We have this thing in auction theory called the winnner’s curse, which means that the winner of an auction needs to think carefully about what it means to be the winner: if there is uncertainty over the value of the item to bidders, then there is a very strong tendency for the person who makes the biggest error in value estimation to be the one who bids the most and wins the auction. Ex ante, all bidders’ estimates are unbiased, but ex post, the WINNER’S estimate is known to be a biased high estimate of the true value. And the more bidders, the more biased is the winner’s estimate. With 2 bidders, the highest value estimate is not too bad an estimate of true value; with 2000 bidders, the highest value estimate will be biased by several standard deviations.
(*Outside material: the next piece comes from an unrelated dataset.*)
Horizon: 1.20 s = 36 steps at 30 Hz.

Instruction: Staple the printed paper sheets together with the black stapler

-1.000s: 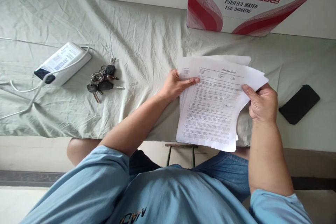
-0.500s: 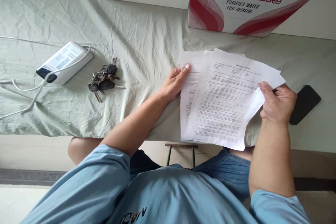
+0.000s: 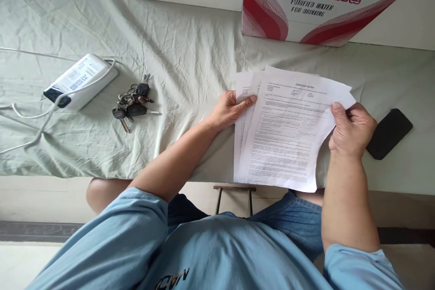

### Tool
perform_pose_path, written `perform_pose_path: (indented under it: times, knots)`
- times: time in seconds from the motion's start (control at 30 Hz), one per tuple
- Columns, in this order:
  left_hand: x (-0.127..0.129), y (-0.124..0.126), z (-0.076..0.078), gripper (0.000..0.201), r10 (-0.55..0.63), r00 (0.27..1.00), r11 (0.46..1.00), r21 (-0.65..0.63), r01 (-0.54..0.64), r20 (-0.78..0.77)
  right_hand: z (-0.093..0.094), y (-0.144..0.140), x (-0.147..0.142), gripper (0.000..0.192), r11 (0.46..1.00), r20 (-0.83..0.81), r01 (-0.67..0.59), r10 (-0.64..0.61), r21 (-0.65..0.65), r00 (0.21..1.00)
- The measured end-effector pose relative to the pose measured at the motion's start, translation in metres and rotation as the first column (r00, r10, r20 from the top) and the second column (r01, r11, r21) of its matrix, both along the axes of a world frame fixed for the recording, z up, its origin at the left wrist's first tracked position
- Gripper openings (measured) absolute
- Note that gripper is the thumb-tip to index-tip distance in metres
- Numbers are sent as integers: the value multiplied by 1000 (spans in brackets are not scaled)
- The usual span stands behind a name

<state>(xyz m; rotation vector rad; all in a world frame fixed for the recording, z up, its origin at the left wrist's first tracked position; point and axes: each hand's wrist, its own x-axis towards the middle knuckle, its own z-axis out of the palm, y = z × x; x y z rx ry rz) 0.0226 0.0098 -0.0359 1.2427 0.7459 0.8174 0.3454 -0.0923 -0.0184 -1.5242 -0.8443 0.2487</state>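
Several printed paper sheets (image 3: 282, 136) are fanned out over the near edge of the cloth-covered table, the top one headed "OVERLEAF NOTES". My left hand (image 3: 231, 108) pinches their left side, thumb on top and fingers hidden beneath. At the upper right edge my right hand (image 3: 353, 127) grips the sheets, its thumb pressed on the printed face. The top sheet overlaps the ones under it, which show along the left. Its lower right edge curls. Just right of my right hand lies a black smartphone (image 3: 390, 133), face unclear.
A bunch of keys (image 3: 136, 102) rests on the wrinkled pale green cloth (image 3: 183, 54) to the left. Beyond it is a white power adapter box (image 3: 81, 81) with white cables. A red and white Wahaha water carton (image 3: 319, 18) stands at the back against the wall.
My right hand has shifted left with the top sheets, so they overlap the left ones more. My left thumb has moved right, farther onto the sheets.
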Motion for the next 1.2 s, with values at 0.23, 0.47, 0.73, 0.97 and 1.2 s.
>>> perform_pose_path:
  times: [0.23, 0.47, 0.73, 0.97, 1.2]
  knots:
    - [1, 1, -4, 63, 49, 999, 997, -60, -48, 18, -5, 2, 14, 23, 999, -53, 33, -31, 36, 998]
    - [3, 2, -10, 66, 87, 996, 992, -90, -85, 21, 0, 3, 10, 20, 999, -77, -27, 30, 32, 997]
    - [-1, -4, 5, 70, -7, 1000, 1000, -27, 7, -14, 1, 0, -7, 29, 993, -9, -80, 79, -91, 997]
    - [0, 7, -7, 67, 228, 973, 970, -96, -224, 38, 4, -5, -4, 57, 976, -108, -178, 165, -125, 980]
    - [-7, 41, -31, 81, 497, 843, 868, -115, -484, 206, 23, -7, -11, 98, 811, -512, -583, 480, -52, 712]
A very similar phenomenon occurs with investment results. Start with 10,000 investors, and let them randomly choose stock portfolios over 24 years – no talent, just random stock picks. After 30 years, what do you think the winner of this contest will look like? I promise you, there is a very good chance that the winner of that contest will have beaten the average return in 20 out of 24 years, and have an abnormal return of at least 8.6% per year. Should we crown that investor queen, and travel thousands of miles to worship at her feet? Or should we say, “Hey, your ideas are great; I will take them into consideration. But what I would really like to borrow is some of your luck.”


Anonymous said...


I agree totally with your thoughts on the impact of luck in some of the winner's performances. In fact you can take your example of portfolio managers and even stipulate that they are bad portfolio managers (55% probability of losing money). If you start with a hoard of 10,000, after 10 years, you will still have 3 that would have produced a positive return each year. No doubt, the three will be crowned the geniuses of the investment community, having never lost money in the past ten years. Eventually, they will be weeded out but before that they will be written up in the front page of the WSJ.
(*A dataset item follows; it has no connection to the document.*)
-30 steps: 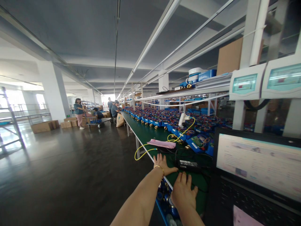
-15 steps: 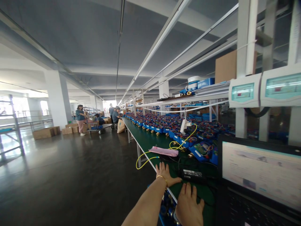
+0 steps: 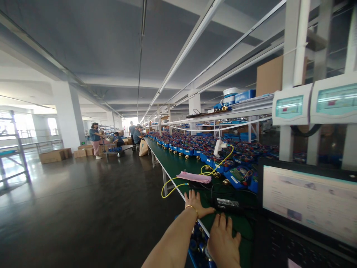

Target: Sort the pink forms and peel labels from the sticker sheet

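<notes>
My left hand (image 3: 196, 204) lies flat on the green bench top (image 3: 167, 162) near its front edge, fingers spread, a gold bangle on the wrist. Closer to me, my right hand (image 3: 224, 238) rests palm down on the same surface, also with fingers apart. Neither hand holds anything. Just beyond the left thumb sits a black power adapter (image 3: 227, 203) with a white label. A folded pink cloth (image 3: 194, 176) lies past the left fingertips, next to a yellow cable (image 3: 167, 182). To the right of my right hand stands an open laptop (image 3: 306, 204) with its screen lit.
Blue meter units (image 3: 235, 176) with brass fittings and wires fill the bench's far side. A white power strip (image 3: 219, 148) hangs above them. More blue parts (image 3: 199, 245) are below the bench edge. People, a cart (image 3: 113, 150) and cardboard boxes (image 3: 55, 155) are at left.
Both hands stay flat in nearly the same place. The view has shifted very slightly.
</notes>
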The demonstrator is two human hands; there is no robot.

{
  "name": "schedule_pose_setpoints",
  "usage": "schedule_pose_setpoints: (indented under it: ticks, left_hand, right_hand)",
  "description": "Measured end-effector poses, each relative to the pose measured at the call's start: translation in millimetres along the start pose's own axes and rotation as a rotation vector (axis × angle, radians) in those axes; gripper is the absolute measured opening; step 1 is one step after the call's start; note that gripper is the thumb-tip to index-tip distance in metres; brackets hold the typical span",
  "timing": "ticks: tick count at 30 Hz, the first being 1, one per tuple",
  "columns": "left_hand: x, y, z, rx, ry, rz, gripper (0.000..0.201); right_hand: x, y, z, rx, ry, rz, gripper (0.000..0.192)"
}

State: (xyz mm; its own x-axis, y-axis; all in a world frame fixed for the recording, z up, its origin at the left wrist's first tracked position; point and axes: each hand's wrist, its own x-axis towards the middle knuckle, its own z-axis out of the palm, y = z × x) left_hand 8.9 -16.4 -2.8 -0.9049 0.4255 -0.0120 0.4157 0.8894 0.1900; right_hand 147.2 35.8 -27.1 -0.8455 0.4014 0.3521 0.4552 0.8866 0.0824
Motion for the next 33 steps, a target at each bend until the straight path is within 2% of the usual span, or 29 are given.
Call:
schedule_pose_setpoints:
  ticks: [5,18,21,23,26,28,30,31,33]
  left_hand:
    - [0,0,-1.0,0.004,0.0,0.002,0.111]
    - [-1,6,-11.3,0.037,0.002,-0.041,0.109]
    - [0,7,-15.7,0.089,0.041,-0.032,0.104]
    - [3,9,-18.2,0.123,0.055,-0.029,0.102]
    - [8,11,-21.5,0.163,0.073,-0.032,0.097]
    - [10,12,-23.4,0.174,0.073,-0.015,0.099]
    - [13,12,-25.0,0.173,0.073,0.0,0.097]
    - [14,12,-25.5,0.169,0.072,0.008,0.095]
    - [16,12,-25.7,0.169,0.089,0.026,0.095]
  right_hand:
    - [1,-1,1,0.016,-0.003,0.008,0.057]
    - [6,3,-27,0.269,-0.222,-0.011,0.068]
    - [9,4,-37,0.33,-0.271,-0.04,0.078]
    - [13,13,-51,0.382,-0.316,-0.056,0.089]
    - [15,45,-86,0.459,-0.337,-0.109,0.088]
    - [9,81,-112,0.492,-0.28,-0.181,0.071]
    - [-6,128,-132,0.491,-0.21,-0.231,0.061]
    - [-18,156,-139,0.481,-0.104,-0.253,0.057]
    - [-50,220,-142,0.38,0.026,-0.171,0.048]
Winning a bid does not necessarily mean paying over true value. The winner of a bid is definitely the one that is willing to pay the highest price compared to the other bidders (all potential bidders if we assume the process was thorough and everyone that would have an interest offered a bid). However, it does not mean that the winner has paid above true value. The estimates of value by bidders are just that estimates, and everyone including the winner could be under-estimating the true value of the property which I would define as the intrinsic value based on perfect knowledge of the future cash flows, interet rates and risk. Time and emotions often distort what people are willing to pay versus true value.

Staying power is a big advantage of Warren Buffet. Staying power allows him to put time aside and because of that maybe control his emotions better so that maybe he can get closer to the true value.

How meaningful are returns without risk measurement? The other issue that seems to be missed when just comparing returns is risk. Achieving the same return while taking less risk is extremely valuable but often ignored by most people as they only see how much a portfolio has increased. This bias in fact rewards higher risk taking.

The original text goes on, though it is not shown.